Clemens, ekibin artık bulutların ayrıldığını bildiğine göre, SOFIA ekipmanını diğer bulutlardan gelen sinyallerden endişe duymadan yıldız oluşum bölgesine çevirebileceklerini ve Kuğu’daki devasa önyıldızların nasıl yapıldığını keşfetmeye devam edebileceklerini söyledi.

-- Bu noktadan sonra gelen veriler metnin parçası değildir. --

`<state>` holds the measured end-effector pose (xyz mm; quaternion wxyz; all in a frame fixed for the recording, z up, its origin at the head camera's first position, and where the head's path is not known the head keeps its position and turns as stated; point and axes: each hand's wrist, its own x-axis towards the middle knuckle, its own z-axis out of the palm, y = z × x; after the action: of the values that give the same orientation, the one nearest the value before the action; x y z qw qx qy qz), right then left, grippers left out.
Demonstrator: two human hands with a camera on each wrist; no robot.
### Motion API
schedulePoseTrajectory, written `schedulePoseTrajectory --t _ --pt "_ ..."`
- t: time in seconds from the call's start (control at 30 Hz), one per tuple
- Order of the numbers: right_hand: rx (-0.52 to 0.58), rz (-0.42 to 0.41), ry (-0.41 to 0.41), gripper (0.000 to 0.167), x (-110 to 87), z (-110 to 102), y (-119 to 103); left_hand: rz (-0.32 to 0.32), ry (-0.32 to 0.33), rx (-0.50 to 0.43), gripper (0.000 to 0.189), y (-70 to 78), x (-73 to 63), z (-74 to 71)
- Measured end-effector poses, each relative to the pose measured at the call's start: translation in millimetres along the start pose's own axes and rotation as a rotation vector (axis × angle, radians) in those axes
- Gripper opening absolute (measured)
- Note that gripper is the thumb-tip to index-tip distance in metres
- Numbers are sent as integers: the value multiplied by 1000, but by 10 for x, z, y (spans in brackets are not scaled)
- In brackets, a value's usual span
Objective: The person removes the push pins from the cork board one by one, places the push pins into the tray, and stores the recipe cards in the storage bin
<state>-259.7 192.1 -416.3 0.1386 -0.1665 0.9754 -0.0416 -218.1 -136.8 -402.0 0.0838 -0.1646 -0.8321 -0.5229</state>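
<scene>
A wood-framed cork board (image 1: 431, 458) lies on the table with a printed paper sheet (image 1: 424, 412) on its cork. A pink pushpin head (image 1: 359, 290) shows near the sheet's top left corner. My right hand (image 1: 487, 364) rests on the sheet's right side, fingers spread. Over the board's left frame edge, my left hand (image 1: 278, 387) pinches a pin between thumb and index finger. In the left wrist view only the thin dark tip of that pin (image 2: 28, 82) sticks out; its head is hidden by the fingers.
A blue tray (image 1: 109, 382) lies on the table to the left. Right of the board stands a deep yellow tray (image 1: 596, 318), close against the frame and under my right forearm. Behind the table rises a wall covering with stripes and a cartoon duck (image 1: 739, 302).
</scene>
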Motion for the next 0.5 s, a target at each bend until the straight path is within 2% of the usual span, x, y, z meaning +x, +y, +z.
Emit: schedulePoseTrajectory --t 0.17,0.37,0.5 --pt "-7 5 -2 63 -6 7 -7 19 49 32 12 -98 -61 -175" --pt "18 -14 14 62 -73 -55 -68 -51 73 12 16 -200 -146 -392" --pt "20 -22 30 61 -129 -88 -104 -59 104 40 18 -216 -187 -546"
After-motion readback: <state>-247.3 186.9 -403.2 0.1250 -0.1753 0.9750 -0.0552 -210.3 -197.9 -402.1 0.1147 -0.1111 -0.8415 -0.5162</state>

Clemens, “Bulutlar birbirinden iyi ayrılmış ve farklı katmanlar halinde” diyor. “Yani, katmanlar arasında çok fazla ricotta peyniri olmasına rağmen lazanya doğru cevap. Bu, artık her bir bulutun nerede yıldız oluşturduğunu, manyetik alan özelliklerinin ne olduğunu ve spagetti filamentlerinin malzemeyi taşımak için manyetik alanlar kullanıp kullanmadığını izole edebileceğimiz anlamına geliyor. yıldız oluşum siteleri.”
Sisin içini görmek: Genç yıldızları ve onların ön-gezegen disklerini saptamak
Alıntı: Lazanya mı spagetti mi? Manyetik alanlar ve yıldız oluşumu (2022, 16 Haziran) https://phys.org/news/2022-06-lasagna-spaghetti-magnetic-fields-star-formation.html adresinden 20 Haziran 2022 tarihinde alınmıştır.
Bu belge telif haklarına tabidir. Özel çalışma veya araştırma amaçlı herhangi bir adil işlem dışında, yazılı izin alınmadan hiçbir bölüm çoğaltılamaz. İçerik yalnızca bilgi amaçlı sağlanmıştır.